1) Chris Bosh – FC, TOR
2) Ray Allen – SG, SEA
3) Tracy McGrady – GF, HOU
4) Allen Iverson – PG, PHI
5) Jason Kidd – PG, NJN
6) Chris Paul – G, NO
7) Paul Pierce – GF, BOS
8) Chauncey Billups – PG, DET
9) Rashard Lewis – SF, SEA
10) Michael Redd – SG, MIL
11) Pau Gasol – FC, MEM
12) Tim Duncan – FC, SA
Best value: Chris Paul. Here’s a player being drafted 18th overall, who finished 13th in cumulative value last season in his rookie year. I could see an argument for Chris Bosh being taken before Paul because of the center eligibility, but the Allen Iverson and Jason Kidd selections were both bad choices with Paul still available. Allen Iverson is frequently banged up and a lock to miss some games, while an aging Jason Kidd will have his minutes cut by Marcus Williams.
Worst value: Tracy McGrady.
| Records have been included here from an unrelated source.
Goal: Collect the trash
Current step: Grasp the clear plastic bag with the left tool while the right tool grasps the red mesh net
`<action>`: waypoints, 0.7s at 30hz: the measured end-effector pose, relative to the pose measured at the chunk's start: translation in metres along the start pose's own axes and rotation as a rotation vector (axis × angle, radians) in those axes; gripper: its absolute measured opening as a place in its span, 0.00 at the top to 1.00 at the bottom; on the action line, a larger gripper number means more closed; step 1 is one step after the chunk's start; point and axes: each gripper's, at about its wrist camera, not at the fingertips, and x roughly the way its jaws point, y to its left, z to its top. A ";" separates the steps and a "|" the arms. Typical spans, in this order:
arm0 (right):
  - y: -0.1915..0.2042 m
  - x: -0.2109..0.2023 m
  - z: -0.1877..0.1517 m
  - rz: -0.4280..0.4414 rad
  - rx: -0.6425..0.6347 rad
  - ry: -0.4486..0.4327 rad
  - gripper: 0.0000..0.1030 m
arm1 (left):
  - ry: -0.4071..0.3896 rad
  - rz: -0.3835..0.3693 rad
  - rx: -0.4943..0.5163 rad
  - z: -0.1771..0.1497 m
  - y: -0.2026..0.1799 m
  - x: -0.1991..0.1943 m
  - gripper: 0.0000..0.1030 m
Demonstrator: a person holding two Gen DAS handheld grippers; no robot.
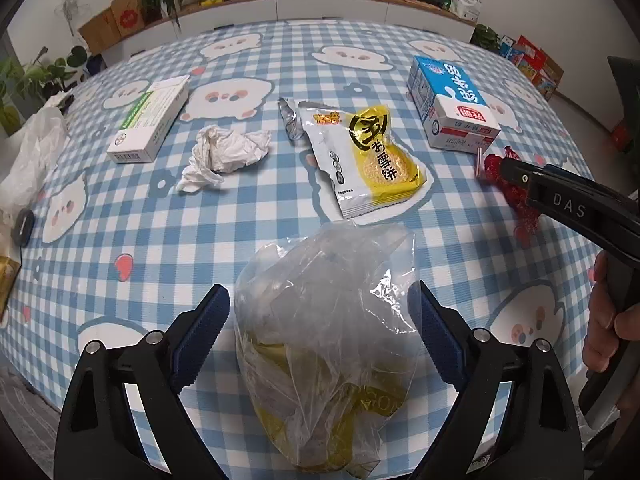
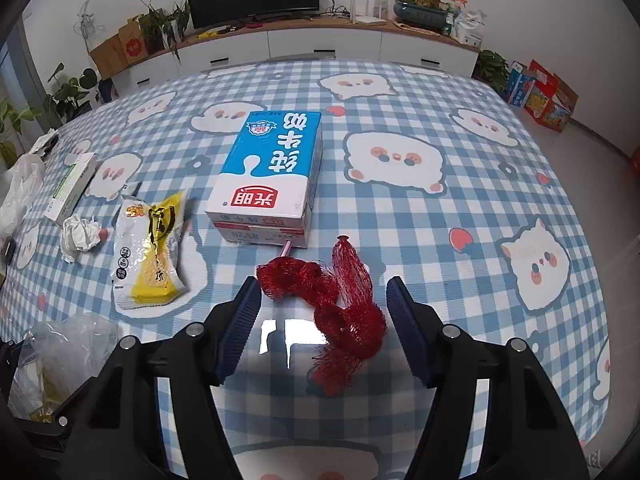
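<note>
A clear plastic bag with yellow packaging inside stands on the checked tablecloth. My left gripper is open around it, one blue pad close on each side. A crumpled red mesh net lies between the open fingers of my right gripper, untouched by either pad. Behind the net lies a blue and white milk carton with a straw. A yellow and white snack wrapper, a crumpled tissue and a white and green medicine box lie farther left.
A small silver foil scrap lies beside the snack wrapper. A white plastic bag sits at the table's left edge. A person's hand holds the right gripper's handle. Beyond the table stand a low cabinet, plants and boxes.
</note>
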 end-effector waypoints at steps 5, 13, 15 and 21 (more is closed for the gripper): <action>-0.001 0.008 -0.001 -0.005 -0.007 0.020 0.49 | 0.014 0.015 0.002 -0.002 -0.002 0.005 0.22; -0.005 0.017 -0.004 -0.014 0.000 0.054 0.63 | 0.035 0.028 -0.007 -0.005 0.000 0.007 0.39; -0.006 0.018 -0.005 -0.015 0.006 0.060 0.67 | 0.040 0.026 -0.007 -0.006 0.000 0.007 0.43; -0.010 0.020 -0.006 -0.021 0.025 0.069 0.76 | 0.052 0.003 -0.022 -0.005 0.004 0.007 0.59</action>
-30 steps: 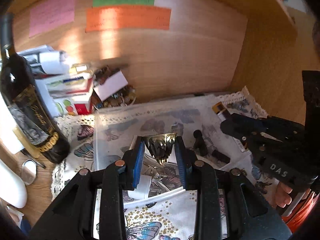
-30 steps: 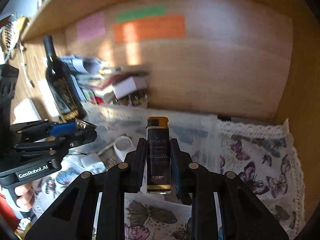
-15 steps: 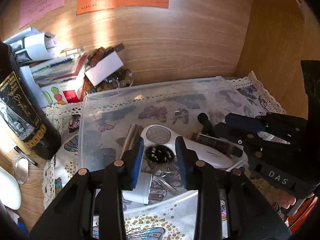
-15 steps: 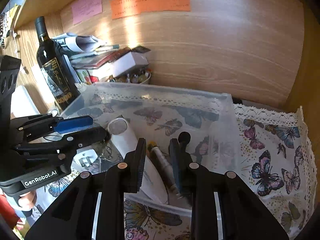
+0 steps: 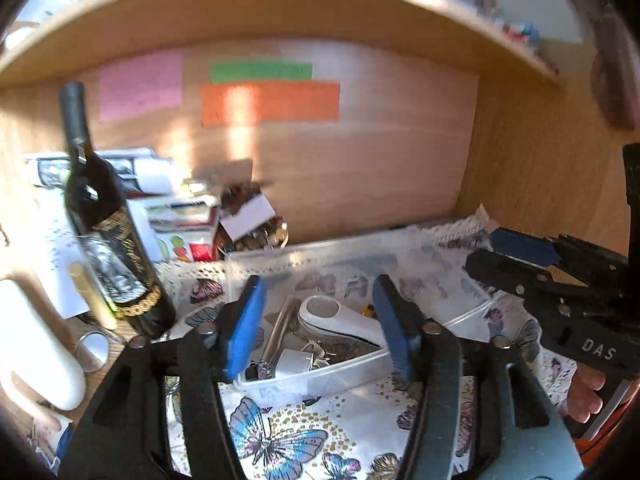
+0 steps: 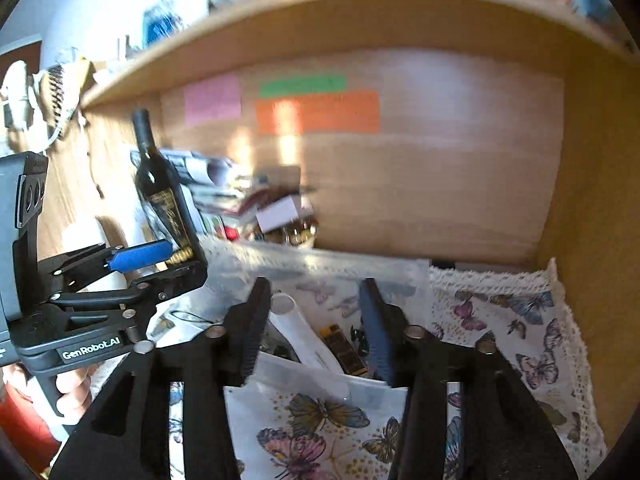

You can revel in his 2002-2003 days all you want, but the fact of the matter is that he has chronic, nagging back problems and has regressed in pretty much every department. The differential I am speaking of is emphasized in his games played, points and 3PTM per game averages, and shooting percentages. The earliest I can see him being worth drafting is the late second to early third rounds.
My selection: Rashard Lewis. I felt like I got an excellent player here who wouldn’t put me into an early hole in any category. He brings consistency along with low injury risk to the table. His PPG, 3PTM, SPG, and FT% are all solid. Even with this being a H2H-scoring league, I’ll go with the balanced Rashard Lewis over a stat-stuffer like Michael Redd every time. I expect Redd’s value to decrease with the Bucks losing a pass-oriented TJ Ford, and gaining another perimeter threat in Charlie Villanueva this off-season. Rashard will retain his top 20 cumulative value as he has for the past three seasons.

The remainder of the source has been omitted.